Published: 25 Oct 2021 | ADHD research

Anxiety is the most common type of psychiatric disorder across many countries [1] and frequently co-occurs with Attention Deficit Hyperactivity Disorder (ADHD). In fact, roughly one-third of children and nearly half of adults with ADHD meet the criteria for an anxiety disorder [2] [3]. So what happens when they co-exist? We decided to delve a little deeper...



Disclaimer: the information contained on this website does not constitute medical advice. If you have concerns about your own health or the health of someone else, you should speak to your doctor.

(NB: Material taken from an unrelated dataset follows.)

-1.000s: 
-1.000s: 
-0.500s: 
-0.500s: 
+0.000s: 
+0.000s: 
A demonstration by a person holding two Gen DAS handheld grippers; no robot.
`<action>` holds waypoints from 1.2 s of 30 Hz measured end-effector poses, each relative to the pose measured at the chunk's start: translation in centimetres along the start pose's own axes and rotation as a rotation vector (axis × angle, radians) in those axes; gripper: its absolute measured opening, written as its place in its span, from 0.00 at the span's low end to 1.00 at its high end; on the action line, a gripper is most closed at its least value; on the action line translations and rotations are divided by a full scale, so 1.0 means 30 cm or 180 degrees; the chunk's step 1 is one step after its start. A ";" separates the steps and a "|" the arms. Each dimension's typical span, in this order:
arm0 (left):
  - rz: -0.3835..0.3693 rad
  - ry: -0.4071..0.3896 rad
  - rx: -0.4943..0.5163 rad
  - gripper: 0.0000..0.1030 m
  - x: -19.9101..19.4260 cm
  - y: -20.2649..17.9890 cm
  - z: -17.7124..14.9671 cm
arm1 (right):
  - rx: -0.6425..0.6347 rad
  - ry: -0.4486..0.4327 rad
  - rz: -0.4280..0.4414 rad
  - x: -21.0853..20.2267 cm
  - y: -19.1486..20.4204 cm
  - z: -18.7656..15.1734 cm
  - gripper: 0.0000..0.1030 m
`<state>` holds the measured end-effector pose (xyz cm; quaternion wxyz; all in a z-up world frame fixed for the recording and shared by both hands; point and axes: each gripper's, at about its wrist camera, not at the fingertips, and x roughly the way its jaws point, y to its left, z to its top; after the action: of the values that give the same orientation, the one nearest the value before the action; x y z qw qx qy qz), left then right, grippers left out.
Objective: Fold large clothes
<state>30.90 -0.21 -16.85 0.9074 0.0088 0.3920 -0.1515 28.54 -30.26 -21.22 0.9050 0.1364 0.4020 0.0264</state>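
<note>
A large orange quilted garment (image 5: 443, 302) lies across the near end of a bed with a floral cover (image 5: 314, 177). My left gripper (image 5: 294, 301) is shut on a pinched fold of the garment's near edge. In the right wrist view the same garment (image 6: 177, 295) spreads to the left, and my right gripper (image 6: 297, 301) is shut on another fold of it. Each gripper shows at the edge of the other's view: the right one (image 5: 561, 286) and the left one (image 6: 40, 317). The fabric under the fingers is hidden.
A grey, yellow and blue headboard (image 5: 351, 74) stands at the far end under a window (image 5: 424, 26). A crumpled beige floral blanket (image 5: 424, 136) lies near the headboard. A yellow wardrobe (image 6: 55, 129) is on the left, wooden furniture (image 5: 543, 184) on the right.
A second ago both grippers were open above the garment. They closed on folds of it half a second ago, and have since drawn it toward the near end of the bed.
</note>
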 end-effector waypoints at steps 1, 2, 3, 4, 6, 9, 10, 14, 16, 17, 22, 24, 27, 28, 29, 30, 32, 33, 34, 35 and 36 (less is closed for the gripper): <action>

The characteristics of ADHD

ADHD is a neurodevelopmental disorder characterized by age-inappropriate levels of inattention, including organization difficulties, challenges maintaining attention, and making careless mistakes, as well as symptoms of impulsivity and/or hyperactivity including interrupting, talking excessively, inability to sit still, and feeling restless.

The characteristics of anxiety disorders

Anxiety disorders are characterized by excessive fear of perceived or imminent threat, elevated stress in anticipation of threat, increased worrisome thoughts, and other cautious or avoidant behaviors. An example may be someone who experiences high levels of anxiety in a social setting to a point where they avoid social situations such as meeting up with friends – this is known as avoidant behavior.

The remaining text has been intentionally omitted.